Introduction


The Medical History Collection

The Medical History Museum and its collection were formally established in 1967 in conjunction with the newly established Department of Medical History, under the Professorship of Kenneth Russell. The Museum itself was opened at this time with generous funding from the Wellcome Trust, London in support of study and research in medical history. The collection at this time consisted of a small but well selected range of medical artifacts which Professor Russell had been gathering together for some time, with a view to opening a museum.

The Museum collection is the oldest, finest and most comprehensive of its type attached to a medical school in Australia, and continues a longstanding tradition of leading medical schools across the world, to develop these historical resources. Over the intervening thirty-five years the collection has grown, through the donation of documents, photographs, instruments and records, from medical graduates, families and institutions from in and around Melbourne. Until recently, the collection mainly reflected the teaching of medicine at the University of Melbourne and its clinical schools, and the achievements of its graduates from the 1860s to the present day.

In 1971, the Medical History Museum received a further donation from the Welcome Trust, of a 19th century Savory and Moore pharmacy from London, complete with fittings, drug jars and equipment necessary for the compounding of medicines, as well as a comprehensive collection of early Burroughs Wellcome & Co patent medicines of that period.

In 1994, with the acquisition of the Australian Medical Association museum and library, the scope of the Medical History Museum collection broadened, and now consists of over 4000 items covering over 400 years of the history of western medicine, though still with its greatest strengths in the history of medical teaching and practice in Victoria.

The Museum, with its permanent and temporary exhibition space, provides an opportunity to display parts of the collection selected for exhibitions on a wide variety of health and medical issues, and provides postgraduate students the opportunity to showcase their work in these exhibitions. The permanent exhibition space displays the historic miscroscope and microtome collections, as well as amputation sets, trephining, blood letting and other early instruments used before the introduction of anaesthesia and antiseptic surgery. The handsome ornate walnut cabinets in which these items are displayed were made by the early Melbourne cabinet maker Charles Beecham for the 1881 International Exhibition, and are heritage items themselves.

The Medical History Museum Collection is fundamentally a research collection, providing local and overseas postgraduate students with the primary resources for their work. This online catalogue will facilitate access to rich new sources of material, not widely known about till now. The Museum also supports the teaching programs for students undertaking Advanced Medical Science under the new medical curriculum.

The collection retains close links with the medical history library and rare medical books collection, and provides links to other medical archives and collections in Melbourne through this website, revealing the strength of resources in Melbourne, for historical medical research.

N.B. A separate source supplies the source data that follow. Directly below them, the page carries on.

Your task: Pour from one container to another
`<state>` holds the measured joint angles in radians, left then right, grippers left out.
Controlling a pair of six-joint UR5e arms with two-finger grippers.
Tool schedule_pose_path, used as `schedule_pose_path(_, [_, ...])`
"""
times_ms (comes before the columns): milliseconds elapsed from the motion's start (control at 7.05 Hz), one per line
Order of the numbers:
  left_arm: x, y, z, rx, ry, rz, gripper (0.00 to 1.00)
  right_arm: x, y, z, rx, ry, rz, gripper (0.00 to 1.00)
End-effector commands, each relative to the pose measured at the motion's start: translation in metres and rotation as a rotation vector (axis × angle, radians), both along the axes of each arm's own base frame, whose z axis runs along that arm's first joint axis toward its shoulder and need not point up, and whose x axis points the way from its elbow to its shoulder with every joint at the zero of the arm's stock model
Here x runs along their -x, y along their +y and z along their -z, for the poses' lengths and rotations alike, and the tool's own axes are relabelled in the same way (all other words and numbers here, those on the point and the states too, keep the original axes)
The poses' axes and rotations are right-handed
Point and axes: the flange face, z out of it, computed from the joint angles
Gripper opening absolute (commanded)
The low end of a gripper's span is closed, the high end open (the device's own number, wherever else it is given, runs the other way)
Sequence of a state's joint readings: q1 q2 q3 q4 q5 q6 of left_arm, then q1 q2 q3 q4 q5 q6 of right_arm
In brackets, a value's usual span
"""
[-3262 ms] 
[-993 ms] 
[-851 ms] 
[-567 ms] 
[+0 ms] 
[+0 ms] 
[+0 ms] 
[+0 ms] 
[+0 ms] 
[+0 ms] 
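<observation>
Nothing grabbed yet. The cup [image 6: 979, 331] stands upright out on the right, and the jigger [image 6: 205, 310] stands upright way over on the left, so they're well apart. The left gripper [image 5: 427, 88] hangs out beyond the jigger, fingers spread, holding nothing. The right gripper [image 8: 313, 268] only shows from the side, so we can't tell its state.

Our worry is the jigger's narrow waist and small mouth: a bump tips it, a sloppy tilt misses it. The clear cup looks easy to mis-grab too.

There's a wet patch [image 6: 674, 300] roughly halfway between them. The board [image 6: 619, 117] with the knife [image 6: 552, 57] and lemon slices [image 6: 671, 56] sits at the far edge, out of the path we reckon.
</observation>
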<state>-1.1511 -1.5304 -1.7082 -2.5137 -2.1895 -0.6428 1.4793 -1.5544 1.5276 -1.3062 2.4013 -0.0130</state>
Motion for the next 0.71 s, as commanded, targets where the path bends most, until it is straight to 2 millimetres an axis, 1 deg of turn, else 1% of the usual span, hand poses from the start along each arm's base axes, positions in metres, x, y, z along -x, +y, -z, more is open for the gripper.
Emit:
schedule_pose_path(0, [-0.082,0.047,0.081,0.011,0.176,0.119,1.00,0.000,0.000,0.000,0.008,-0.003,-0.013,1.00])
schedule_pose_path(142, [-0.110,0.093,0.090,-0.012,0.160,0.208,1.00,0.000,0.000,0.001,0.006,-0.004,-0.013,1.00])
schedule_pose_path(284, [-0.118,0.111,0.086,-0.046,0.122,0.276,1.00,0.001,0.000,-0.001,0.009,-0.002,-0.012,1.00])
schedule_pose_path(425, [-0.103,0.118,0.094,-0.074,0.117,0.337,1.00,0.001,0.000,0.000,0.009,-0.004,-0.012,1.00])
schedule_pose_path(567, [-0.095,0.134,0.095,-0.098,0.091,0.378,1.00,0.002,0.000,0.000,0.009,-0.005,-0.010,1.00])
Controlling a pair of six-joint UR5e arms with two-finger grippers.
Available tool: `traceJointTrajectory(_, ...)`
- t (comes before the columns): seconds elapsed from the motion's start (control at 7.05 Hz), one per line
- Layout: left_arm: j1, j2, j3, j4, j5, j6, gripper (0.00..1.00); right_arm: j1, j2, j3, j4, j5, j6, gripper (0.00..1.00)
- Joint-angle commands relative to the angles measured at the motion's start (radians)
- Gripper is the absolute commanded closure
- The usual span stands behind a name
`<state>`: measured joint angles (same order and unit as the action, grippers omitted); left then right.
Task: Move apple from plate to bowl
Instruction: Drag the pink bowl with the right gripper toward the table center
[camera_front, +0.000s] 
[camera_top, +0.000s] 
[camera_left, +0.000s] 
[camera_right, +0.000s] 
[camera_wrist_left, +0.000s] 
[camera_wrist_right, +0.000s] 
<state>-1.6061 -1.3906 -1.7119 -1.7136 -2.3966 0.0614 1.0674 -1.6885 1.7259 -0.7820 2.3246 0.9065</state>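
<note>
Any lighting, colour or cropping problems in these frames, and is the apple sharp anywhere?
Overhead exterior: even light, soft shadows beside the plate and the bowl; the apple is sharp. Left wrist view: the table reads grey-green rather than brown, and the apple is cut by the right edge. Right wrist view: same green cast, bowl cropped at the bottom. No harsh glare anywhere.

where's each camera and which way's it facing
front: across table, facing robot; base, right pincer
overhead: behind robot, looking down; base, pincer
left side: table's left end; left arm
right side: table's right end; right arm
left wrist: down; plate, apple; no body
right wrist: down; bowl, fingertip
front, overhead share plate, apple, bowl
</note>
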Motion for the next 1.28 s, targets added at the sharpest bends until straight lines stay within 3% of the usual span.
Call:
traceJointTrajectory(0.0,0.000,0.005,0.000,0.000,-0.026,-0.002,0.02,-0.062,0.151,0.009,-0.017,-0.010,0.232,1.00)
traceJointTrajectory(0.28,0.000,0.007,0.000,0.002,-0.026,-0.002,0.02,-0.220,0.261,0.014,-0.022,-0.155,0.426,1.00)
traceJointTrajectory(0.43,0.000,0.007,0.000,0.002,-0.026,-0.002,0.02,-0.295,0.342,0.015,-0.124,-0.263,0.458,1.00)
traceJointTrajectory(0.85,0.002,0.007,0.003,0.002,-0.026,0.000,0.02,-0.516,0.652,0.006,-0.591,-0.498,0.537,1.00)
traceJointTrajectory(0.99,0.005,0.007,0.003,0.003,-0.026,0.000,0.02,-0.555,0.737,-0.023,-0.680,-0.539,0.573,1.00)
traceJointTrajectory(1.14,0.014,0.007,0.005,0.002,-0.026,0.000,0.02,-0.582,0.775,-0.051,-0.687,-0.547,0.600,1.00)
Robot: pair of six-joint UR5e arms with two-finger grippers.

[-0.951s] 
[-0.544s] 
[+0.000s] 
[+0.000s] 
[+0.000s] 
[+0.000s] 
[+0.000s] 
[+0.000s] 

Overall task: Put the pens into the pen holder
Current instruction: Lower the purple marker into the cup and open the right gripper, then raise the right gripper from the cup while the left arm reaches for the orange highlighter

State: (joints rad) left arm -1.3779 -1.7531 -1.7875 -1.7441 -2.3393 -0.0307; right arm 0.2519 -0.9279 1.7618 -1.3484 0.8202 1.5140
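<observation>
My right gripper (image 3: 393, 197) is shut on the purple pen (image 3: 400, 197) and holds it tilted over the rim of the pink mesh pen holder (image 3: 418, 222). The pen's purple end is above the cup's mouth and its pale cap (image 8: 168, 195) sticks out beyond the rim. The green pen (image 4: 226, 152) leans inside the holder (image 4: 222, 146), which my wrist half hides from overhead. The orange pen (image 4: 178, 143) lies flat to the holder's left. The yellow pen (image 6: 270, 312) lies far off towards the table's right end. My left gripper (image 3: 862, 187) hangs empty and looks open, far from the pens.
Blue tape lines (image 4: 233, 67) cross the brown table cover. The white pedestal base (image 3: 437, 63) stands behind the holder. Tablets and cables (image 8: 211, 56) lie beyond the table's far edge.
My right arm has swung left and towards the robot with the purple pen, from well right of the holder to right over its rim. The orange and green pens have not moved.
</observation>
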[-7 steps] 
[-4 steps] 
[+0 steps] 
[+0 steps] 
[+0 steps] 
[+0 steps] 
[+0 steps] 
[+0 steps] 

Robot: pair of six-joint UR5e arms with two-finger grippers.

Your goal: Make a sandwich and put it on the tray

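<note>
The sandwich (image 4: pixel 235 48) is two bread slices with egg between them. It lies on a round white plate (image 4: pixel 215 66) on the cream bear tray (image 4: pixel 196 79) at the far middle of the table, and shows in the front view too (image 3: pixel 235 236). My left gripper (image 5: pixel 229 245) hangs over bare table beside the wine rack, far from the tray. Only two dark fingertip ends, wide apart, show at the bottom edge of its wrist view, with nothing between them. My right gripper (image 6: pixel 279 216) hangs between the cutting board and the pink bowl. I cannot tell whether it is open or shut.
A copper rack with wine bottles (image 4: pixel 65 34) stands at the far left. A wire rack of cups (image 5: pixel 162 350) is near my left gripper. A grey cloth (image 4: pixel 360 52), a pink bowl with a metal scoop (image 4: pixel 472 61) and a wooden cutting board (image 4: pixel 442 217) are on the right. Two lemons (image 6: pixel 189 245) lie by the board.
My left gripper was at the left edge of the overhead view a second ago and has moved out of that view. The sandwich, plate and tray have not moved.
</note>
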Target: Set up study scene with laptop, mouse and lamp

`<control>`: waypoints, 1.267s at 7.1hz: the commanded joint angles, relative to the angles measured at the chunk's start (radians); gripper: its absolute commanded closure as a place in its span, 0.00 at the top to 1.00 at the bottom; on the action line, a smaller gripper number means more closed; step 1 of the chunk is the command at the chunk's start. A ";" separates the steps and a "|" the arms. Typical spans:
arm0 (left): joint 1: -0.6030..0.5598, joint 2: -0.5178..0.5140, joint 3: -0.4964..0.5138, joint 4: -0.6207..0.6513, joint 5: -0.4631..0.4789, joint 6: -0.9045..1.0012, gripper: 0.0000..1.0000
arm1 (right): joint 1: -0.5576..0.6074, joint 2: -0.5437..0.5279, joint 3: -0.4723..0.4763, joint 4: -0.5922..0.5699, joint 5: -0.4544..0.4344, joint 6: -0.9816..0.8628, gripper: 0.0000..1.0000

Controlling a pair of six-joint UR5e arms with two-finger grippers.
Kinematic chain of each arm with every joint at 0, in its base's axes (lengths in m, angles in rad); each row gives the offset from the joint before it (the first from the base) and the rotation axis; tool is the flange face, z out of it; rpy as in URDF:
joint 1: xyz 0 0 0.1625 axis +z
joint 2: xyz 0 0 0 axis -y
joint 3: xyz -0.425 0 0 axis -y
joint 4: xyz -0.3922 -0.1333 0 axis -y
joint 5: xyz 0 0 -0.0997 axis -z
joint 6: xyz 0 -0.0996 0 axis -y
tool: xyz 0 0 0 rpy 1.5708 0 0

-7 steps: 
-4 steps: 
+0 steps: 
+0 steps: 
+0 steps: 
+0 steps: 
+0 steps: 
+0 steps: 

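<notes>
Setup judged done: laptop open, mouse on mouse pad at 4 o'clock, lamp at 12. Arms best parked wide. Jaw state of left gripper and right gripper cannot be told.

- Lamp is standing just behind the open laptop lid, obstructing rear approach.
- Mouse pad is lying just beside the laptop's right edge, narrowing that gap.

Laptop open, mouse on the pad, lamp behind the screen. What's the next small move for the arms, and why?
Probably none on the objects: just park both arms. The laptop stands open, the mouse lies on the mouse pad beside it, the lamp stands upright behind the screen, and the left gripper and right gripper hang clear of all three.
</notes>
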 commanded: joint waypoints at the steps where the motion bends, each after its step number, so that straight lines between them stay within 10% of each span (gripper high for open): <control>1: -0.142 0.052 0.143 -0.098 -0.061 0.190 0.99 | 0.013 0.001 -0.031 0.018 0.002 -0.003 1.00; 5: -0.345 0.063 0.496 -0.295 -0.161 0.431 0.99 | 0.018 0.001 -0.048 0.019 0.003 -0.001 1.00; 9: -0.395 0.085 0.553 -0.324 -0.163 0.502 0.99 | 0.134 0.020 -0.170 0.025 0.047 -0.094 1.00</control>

The breadth and quality of the collection is demonstrated by the following selection of items from amongst the major categories within the collection.

Archival photographs

  • Professor G.B.Halford, first professor appointed to the Medical School, directing medical students in anatomical dissection, 1864
  • Photograph of the first women admitted to the medical course, 1887
  • Annual photographs of medical graduates from 1877 - 1931
  • A collection of early x-ray photographs using opaque vascular dyes, taken by Alfred Fryett in the Anatomy Department, c.1900
  • Photographs of staff, grounds and buildings of the university and medical school
  • Photomontages of delegates at early medical congresses

Notebooks and personal papers from students, lecturers, and notable medical identities

  • Testimonials and other correspondence, student's lecture notebooks, diaries, treatment records and charts, prescription books

Published papers

  • Original articles by notable doctors, public health reports, special magazine supplements for university anniversaries

Ceremonial artefacts

  • Academic certificates, illuminated addresses, commemorative medals and presentation gifts

Surgical instruments

  • Amputation sets - from pre-anaesthetic days
  • Postmortem and dissection kits
  • Lister spray and early anaesthetic equipment
  • Boxed sets of syringes, forceps and scalpels

Physicians instruments

  • 19th century medicine chests with original bottles and fittings, including those for homeopathic treatment
  • Bleeding, cupping and purging instruments
  • Instruments for all areas of medicine, dating back over 150 years, including auriscopes, ophthalmoscopes, stethoscopes, cystoscopes, speculums, laryngoscopes

Military medical kits

  • Saline infusion kits from Boer War, and later
  • Direct blood transfusion kits and food ration cans from World War Two
  • Surgical field dressing kit, bandages from World War One

Scientific equipment and machines

  • Henry Grayson's Microruling Engine c.1894
  • Electrocardiographs dating from 1920s to 1950s
  • Magneto Electro Machines for treating nervous conditions
  • William Stone's early x-ray tubes, developed at Melbourne University 1896-1897

Public health and social history items

  • Family medical books and items for the household treatment of minor wounds, instructions for bandaging, invalid feeding, childhood illnesses
  • A range of quackery items
  • Vaccination equipment, infant welfare equipment such as baby scales and feeding bottles

Laboratory equipment

  • Penicillin culture bottles, sterilizing equipment, materials for slide preparation

Operating theatre equipment

  • Small operating table, stool, trays, autoclave, anaesthetic equipment etc

Wide range of manufacturers catalogues for:

  • Surgical, medical, hospital remedial and scientific equipment

Reinstalled nineteenth century Savory & Moore Pharmacy from London, complete with:

  • Original fittings, including pharmacy jars, scales, tincture press, pill rolling machine, mortar and pestles
  • Prescription registers from South Melbourne Pharmacy, dating from 1890s
  • Drug jars from Palmer's Pharmacy, Ballarat established 1850s
  • Wide range of early 1900s patent medicines by Burroughs Wellcome & Co.

Ann Brothers


Published by the Centre for the Study of Health and Society, December 2004
Listed by Ann Brothers, Kate Naughton and Louise Murray
HTML edition
Updated 3 October 2007
http://www.jnmhugateways.unimelb.edu.au/mhm/introduction.htm

The template for this finding aid is part of the Heritage Documentation Management System

[ Top of Page | Home | Series | Provenance ]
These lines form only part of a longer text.